Big Data: African service providers must act now

Along with the rest of the globe, Africa faces vexing challenges from Big Data. These are posing big storage headaches for businesses across the region, as the race to unlock value from massive and exponentially growing datasets heats up. Indeed, data volume has expanded three-fold since 2011, while cost reductions are so far not nearly as pronounced.

Research conducted by Cisco's Internet Business Solutions Group (IBSG) suggests that Big Data promises opportunities that cannot be ignored by African service providers. (Image: Chris Tredger)

Yet Big Data promises opportunities that cannot be ignored. This was underscored at Expo South Africa 2013, where Cisco outlined its research on Big Data, conducted by the company’s Internet Business Solutions Group (IBSG).

During the upturn in Internet traffic in the early 2000’s, the scale of data reached terabyte and petabyte levels on a daily basis for many companies. At those levels, standard databases can no longer scale sufficiently to handle Big Data. But many analysts see it as “the new oil,” with the power to transform economies, bring greater efficiency to businesses, and improve daily interactions.

However, like oil, data is not truly valuable until it has been refined. This means analyzing it and extracting insights that can be leveraged into valuable action.

Although it has been the subject of much discussion, Big Data is really in its infancy. This begs two core questions: How will Big Data evolve? And what are the opportunities for service providers to create value in Big Data?

According to research conducted by IBSG, CIO’s globally in 2011 found Big Data to be the number one most talked about topic amongst CIO’s today.  Even above mobility and cloud.

Big Data will present a real opportunity for Service Providers in Africa, and Cisco IBSG suggests four plausible options for market entry, creating a potential path to becoming a “network-based” infomediary:

• Staying the course by focusing on Data Acquisition as well as containing use of data

• Becoming the preferred Service Provider for consumers and businesses by optimizing their Networks and having a strong customer focus

• Investing in and offering tools such as Location Data, Usage/Behavior Data, and Storage/Processing tools.

• Removing industry barriers by introducing Bridge Domains, offering new services, and providing increased security/protection.

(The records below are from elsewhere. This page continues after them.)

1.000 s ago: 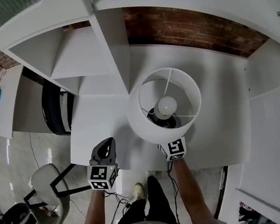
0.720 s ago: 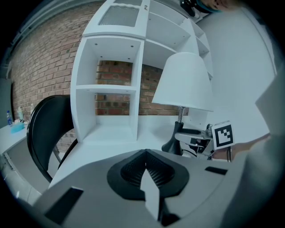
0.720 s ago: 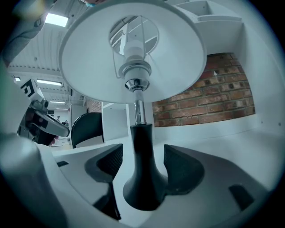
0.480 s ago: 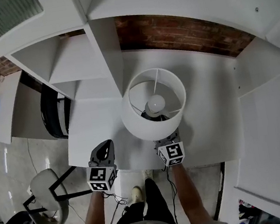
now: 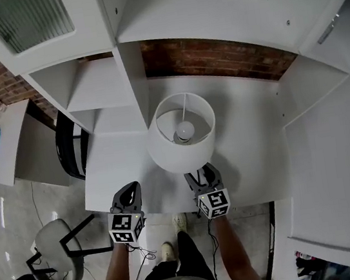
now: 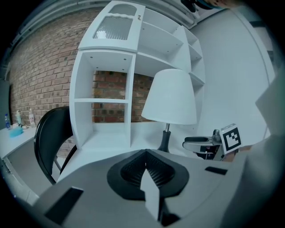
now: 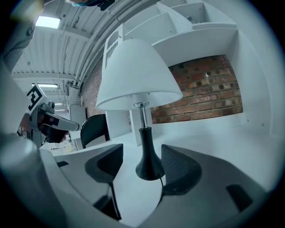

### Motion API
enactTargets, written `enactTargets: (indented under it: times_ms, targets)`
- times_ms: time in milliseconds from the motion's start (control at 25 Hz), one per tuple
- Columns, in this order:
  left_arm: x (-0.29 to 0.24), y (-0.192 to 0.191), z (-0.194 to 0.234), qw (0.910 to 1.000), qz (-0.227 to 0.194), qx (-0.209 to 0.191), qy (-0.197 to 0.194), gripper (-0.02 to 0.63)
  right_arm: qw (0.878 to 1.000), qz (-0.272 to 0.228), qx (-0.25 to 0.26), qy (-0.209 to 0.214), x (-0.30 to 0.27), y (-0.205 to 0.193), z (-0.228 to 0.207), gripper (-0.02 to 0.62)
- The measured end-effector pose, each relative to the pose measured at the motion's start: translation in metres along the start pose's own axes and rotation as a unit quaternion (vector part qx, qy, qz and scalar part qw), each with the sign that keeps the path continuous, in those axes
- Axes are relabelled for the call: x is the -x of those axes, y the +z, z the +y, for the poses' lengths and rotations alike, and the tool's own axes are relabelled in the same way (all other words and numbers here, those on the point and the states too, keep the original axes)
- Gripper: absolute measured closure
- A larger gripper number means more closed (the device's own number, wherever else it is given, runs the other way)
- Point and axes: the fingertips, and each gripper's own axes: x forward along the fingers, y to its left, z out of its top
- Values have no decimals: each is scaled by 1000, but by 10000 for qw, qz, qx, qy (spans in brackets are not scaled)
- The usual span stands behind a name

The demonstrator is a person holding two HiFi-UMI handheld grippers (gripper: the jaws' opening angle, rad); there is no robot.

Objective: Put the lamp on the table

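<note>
The lamp has a white shade [image 5: 181,135] with its bulb [image 5: 184,130] showing from above. It stands upright on the white table [image 5: 256,156], on a black flared base [image 7: 148,164] under a thin metal stem. My right gripper [image 5: 203,176] is open just in front of the lamp. Its two fingers flank the base without touching it, and the right gripper [image 7: 142,153] holds nothing. My left gripper [image 5: 128,195] is shut and empty near the table's front left edge. In the left gripper view the lamp [image 6: 170,98] stands ahead to the right.
A white shelf unit [image 5: 101,82] rises at the table's back left, with a brick wall [image 5: 214,55] behind. A black chair [image 5: 70,145] stands left of the table and a grey chair [image 5: 52,252] on the floor below. A thin cable [image 7: 163,179] leaves the lamp base.
The right gripper was under the shade at the lamp's stem. It has since opened and drawn back toward me, and the lamp now stands by itself. The left gripper has hardly moved.
</note>
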Motion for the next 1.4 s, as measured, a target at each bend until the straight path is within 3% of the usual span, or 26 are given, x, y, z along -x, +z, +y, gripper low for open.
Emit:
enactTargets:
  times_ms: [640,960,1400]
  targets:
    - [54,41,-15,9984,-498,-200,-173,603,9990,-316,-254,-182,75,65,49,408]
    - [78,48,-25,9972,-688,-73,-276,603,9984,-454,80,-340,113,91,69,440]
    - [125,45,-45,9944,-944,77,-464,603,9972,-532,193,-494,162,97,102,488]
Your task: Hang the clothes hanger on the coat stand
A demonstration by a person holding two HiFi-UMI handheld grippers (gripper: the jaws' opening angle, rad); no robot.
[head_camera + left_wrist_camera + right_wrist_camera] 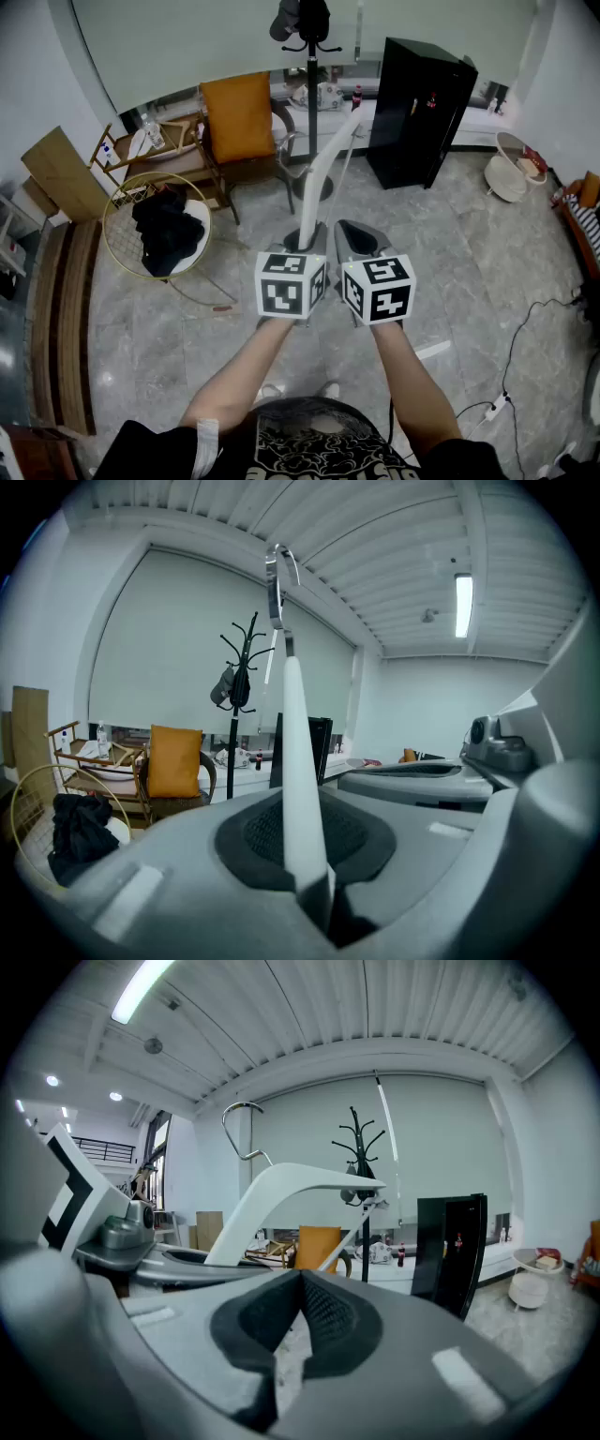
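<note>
Left jaws on slim white hanger [300, 761]

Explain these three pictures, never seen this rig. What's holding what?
No robot: a person holds a two-jaw gripper in each hand; the marker cubes belong to the grippers. The head view looks down from the person's head. The two gripper views ride on each gripper and look along its jaws. The left gripper is clamped on one end of a white clothes hanger, its metal hook up top. The right gripper has jaws slightly apart, nothing between them. Ahead stands the dark coat stand, near an orange-cushioned chair and a black cabinet. A wire basket of dark clothes sits on the floor.
</note>
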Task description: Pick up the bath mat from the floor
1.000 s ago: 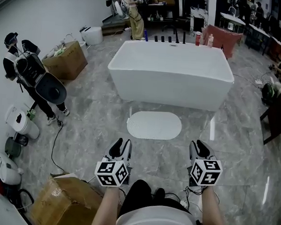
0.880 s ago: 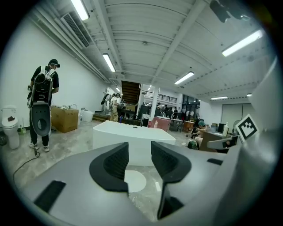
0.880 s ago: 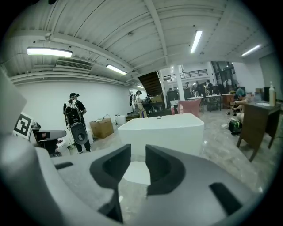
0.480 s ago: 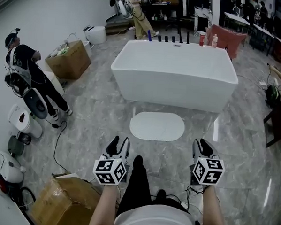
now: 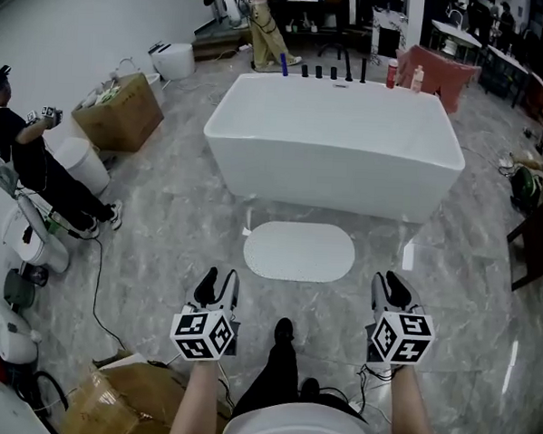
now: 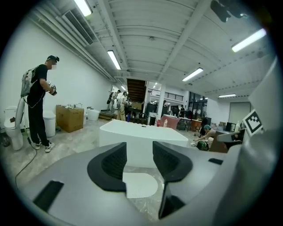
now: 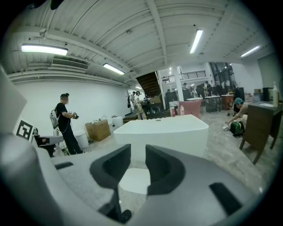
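Note:
The bath mat (image 5: 299,252) is a white oval that lies flat on the grey marble floor in front of the bathtub (image 5: 334,142). My left gripper (image 5: 216,281) hovers short of the mat's near left end. Its jaws have just been opening and nothing is between them. My right gripper (image 5: 391,283) hovers off the mat's near right end, with a narrow gap between its jaws and nothing in it. In the left gripper view the mat (image 6: 139,185) shows below the gap of the left gripper (image 6: 139,152). The right gripper (image 7: 138,161) likewise frames the mat (image 7: 132,180).
A person (image 5: 29,167) stands at the left wall by white toilets (image 5: 34,240). Cardboard boxes stand at the far left (image 5: 118,113) and near left (image 5: 126,399). A cable (image 5: 95,284) runs across the floor. Dark furniture (image 5: 538,235) stands at the right. My foot (image 5: 284,332) is between the grippers.
Both grippers have advanced toward the mat as I stepped forward. The left jaws stand wider apart than before. The bystander at the left has shifted closer to the wall.

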The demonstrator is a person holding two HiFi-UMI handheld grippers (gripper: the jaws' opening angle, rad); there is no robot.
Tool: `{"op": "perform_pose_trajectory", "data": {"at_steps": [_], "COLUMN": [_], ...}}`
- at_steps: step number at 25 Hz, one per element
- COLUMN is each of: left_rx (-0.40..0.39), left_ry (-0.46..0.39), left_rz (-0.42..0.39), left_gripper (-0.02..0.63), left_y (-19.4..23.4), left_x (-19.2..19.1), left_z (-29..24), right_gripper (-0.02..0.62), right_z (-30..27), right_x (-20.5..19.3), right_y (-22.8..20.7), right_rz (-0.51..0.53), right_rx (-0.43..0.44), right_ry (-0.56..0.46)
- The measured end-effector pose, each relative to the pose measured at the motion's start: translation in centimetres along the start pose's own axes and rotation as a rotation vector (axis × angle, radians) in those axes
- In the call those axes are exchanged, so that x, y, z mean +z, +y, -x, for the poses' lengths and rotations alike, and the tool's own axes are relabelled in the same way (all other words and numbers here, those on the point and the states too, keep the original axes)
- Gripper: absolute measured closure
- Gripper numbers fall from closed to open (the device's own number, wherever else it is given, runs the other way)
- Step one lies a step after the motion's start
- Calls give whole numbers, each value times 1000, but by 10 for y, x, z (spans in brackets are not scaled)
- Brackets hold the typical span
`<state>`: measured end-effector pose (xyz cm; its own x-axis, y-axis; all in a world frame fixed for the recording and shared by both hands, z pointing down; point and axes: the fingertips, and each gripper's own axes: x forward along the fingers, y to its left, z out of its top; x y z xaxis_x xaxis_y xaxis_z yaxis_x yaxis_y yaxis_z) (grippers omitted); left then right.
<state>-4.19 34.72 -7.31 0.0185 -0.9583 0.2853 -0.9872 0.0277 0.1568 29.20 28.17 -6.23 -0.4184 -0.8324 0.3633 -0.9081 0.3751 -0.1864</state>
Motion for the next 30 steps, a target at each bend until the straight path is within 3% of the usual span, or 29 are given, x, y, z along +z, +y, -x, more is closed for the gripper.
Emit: {"op": "perform_pose_trajectory", "data": {"at_steps": [10,17,22,30], "left_rx": [-6,-7,-3,19], "left_ry": [23,37,54,123], "left_rz": [33,57,70,80], "left_gripper": [416,403,400,397], "left_y": [81,125,136,144], "left_x": [25,32,29,5], "left_z": [-108,-156,-183,-222], "right_gripper": [506,506,506,506], "right_z": [-124,-176,-201,-258], "right_x": [32,41,45,34], "right_y": [25,32,26,28], "right_rz": [-26,-43,-13,14], "right_rx": [-25,-65,-79,-28], "right_ry": [26,46,53,113]}}
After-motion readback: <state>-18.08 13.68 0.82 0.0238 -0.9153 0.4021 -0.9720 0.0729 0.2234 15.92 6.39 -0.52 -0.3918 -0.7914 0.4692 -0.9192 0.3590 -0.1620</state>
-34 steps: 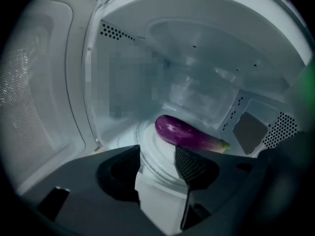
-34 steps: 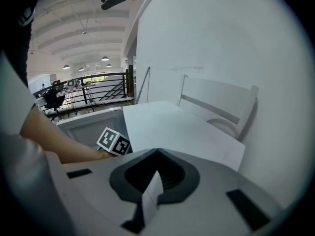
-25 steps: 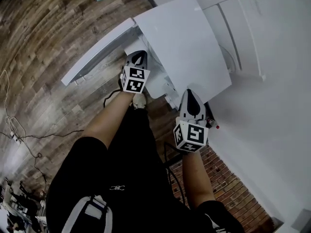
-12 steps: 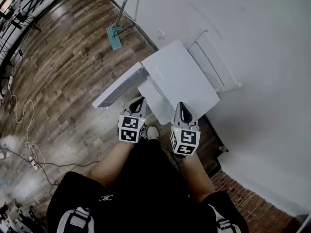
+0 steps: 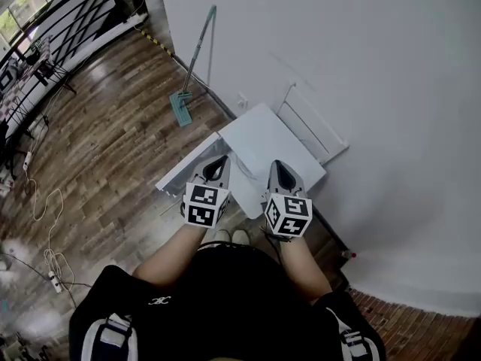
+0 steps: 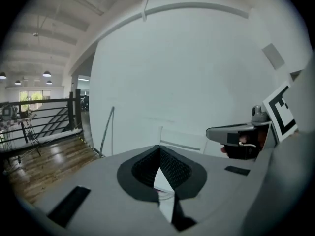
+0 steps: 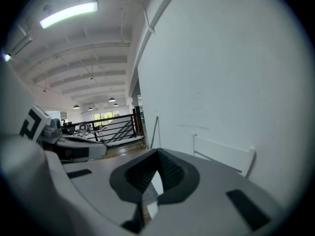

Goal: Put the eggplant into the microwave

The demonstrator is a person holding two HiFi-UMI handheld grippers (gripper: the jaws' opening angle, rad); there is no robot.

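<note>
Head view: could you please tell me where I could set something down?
The white boxy appliance has a bare flat top beside the white wall. Brown wooden floor left of its open door is free; thin cables crowd the lower left.

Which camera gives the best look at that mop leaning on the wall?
The head view: the mop shows whole, handle to green head on the floor. Both gripper views show only its thin handle.

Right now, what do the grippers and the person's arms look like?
The left gripper and right gripper match: light grey shells, black ribbed fingers tapering to a point, each with a white cube of black square markers. The person wears black short sleeves.
</note>
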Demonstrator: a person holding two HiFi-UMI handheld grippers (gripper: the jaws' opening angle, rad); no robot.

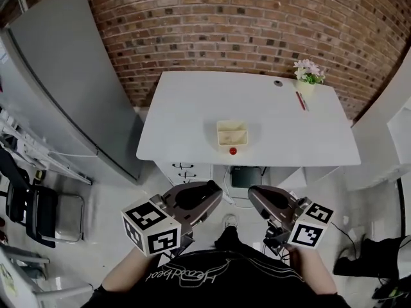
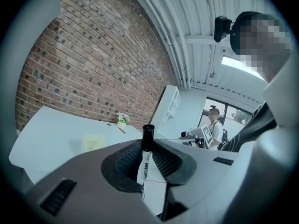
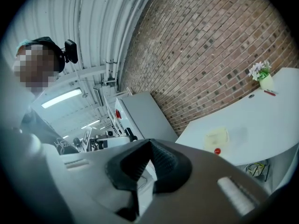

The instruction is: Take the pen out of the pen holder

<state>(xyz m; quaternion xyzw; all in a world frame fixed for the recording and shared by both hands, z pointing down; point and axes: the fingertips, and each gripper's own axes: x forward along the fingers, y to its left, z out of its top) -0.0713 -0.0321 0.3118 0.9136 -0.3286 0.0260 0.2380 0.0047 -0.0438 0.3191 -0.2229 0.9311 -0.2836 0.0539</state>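
Note:
My left gripper (image 1: 215, 188) is shut on a white marker pen with a black cap (image 2: 146, 154), which stands up between its pads in the left gripper view. My right gripper (image 1: 252, 192) is shut, with nothing between its fingertips. Both are held in front of my chest, well short of the white table (image 1: 186, 114). On the table's near middle sits a pale yellow open box (image 1: 231, 133), with a small red ball (image 1: 232, 151) just in front of it. The box (image 3: 216, 138) and ball (image 3: 217, 151) also show in the right gripper view.
A flower pot (image 1: 308, 76) and a red pen (image 1: 300, 100) are at the table's far right corner. A grey cabinet (image 1: 64, 82) stands left, a chair (image 1: 38, 213) near it, and drawers (image 1: 186, 171) sit under the table. A person (image 2: 216, 127) stands in the background.

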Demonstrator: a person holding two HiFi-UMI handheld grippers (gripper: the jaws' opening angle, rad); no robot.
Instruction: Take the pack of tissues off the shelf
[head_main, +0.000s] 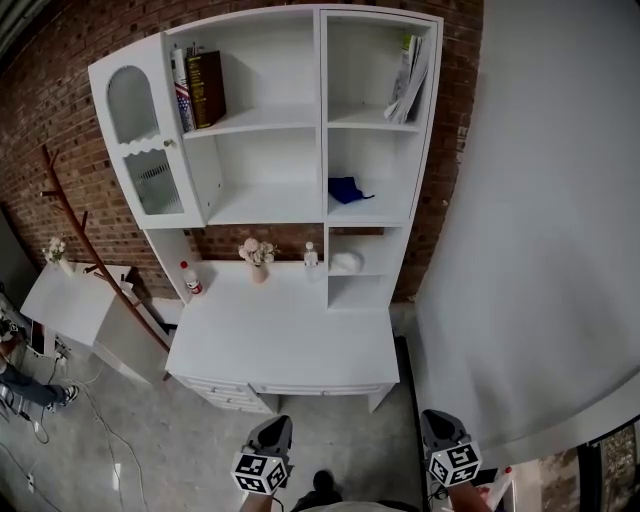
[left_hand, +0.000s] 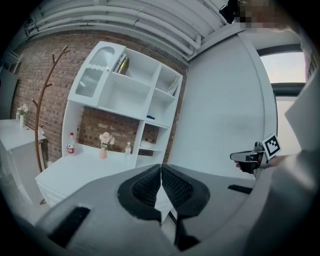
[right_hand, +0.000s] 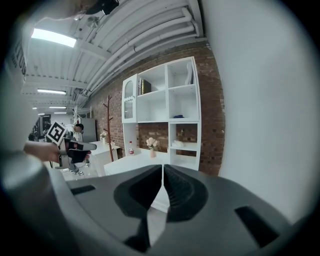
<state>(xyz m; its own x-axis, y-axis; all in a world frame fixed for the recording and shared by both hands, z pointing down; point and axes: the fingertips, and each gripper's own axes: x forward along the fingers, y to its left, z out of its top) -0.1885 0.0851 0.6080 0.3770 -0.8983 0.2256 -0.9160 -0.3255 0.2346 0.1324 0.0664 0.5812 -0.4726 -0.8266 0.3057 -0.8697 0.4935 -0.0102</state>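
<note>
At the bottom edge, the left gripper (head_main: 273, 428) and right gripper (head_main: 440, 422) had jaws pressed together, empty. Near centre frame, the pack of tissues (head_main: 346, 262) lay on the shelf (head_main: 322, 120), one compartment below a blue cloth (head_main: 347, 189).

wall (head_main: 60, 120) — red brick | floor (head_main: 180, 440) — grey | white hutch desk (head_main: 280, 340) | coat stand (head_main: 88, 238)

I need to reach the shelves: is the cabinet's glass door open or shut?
Open: the door stands swung out to the left, baring the books behind.
</note>
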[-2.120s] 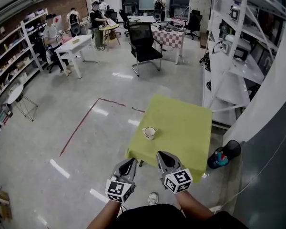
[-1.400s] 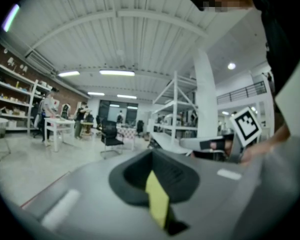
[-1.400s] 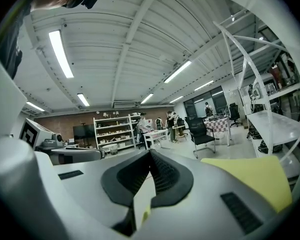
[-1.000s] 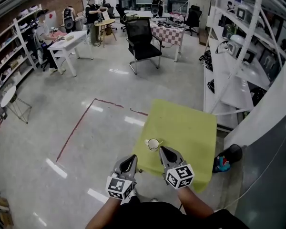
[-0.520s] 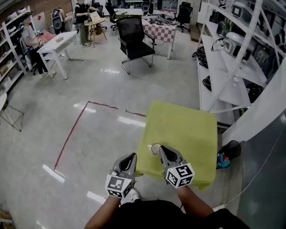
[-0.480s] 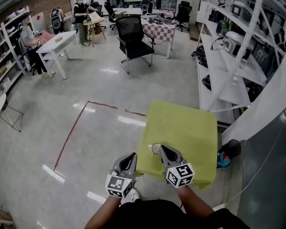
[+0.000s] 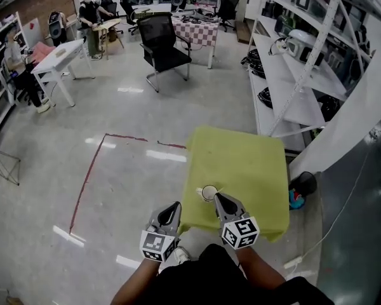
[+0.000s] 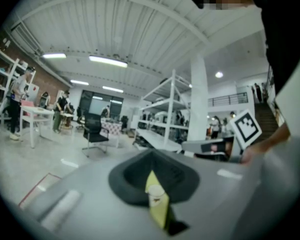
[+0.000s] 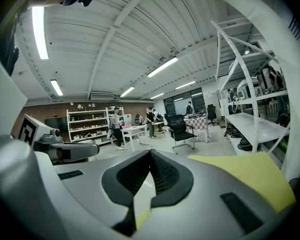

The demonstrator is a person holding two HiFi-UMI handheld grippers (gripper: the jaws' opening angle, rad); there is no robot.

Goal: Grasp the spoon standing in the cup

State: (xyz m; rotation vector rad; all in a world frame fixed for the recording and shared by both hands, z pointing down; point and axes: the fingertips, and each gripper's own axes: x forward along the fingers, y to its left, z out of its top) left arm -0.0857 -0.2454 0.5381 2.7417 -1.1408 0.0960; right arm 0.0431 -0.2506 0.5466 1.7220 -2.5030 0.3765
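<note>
Green table [image 7: 254,164], cup [image 7: 208,192] near its edge

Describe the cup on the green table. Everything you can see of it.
The cup is small, round and white, possibly ceramic, with an open top. It stands upright on the yellow-green covered table, near the table's front left edge. A pale spoon stands in it, its handle leaning out over the rim to the left. The right gripper, jaws shut, points at it from close by; contact cannot be made out.
</note>
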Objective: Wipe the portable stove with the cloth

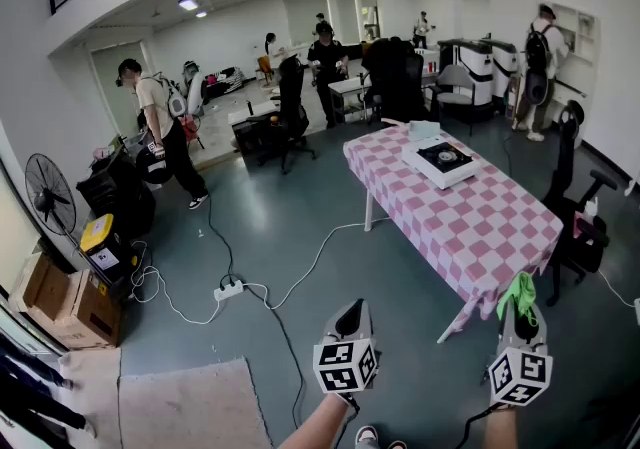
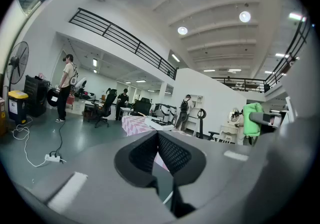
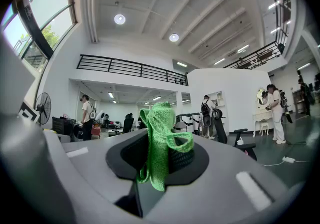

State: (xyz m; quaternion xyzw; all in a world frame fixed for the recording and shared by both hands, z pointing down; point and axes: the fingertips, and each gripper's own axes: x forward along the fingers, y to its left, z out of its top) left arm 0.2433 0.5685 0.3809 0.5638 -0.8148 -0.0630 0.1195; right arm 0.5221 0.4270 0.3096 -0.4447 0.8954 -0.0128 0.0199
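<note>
Head view: the left hand-held gripper [image 1: 351, 313] sits at the lower centre of the frame and the right hand-held gripper [image 1: 520, 305] at the lower right, both over the grey-green floor [image 1: 300, 207]. In the left gripper view, the left hand-held gripper [image 2: 158, 136] has its jaws pressed together at the tips with nothing between them. In the right gripper view, the right hand-held gripper [image 3: 161, 135] pinches a green cloth [image 3: 153, 154], which stands up above the jaws and droops in front of them.

The portable stove [image 1: 441, 159], white with a black burner, lies on the pink-and-white checked table [image 1: 490, 232] in the upper right of the head view, toward the table's far end and well apart from both grippers. The table's near corner is just above the right gripper.

A white cable [image 1: 312, 262] curves from a power strip [image 1: 229, 289] toward the table leg. A black office chair [image 1: 578, 199] stands against the table's right side. At the left edge are a standing fan [image 1: 50, 195], cardboard boxes [image 1: 62, 302] and a pale rug [image 1: 185, 405]. A person [image 1: 165, 132] in a light shirt walks at the upper left, and others stand among desks at the top.
</note>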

“Big Data is already transforming businesses today and playing an integral role in defining new processes to aid in new innovation. Today, it is not a question of whether Service Providers in Africa should invest, but how far should they go. At a minimum, they can utilize it internally to transform their operations or expand externally to further benefit their customers as a “Network Based Data Intermediary. The ability for Service Providers to move more aggressively into this space may be difficult, but the size of the prize may warrant further investigation. By capitalizing on $200 billion of internal and external value creation, Service Providers can complement their business by becoming an Info Infomediary,” says Peter Ford, Managing Director, Cisco Consulting Services.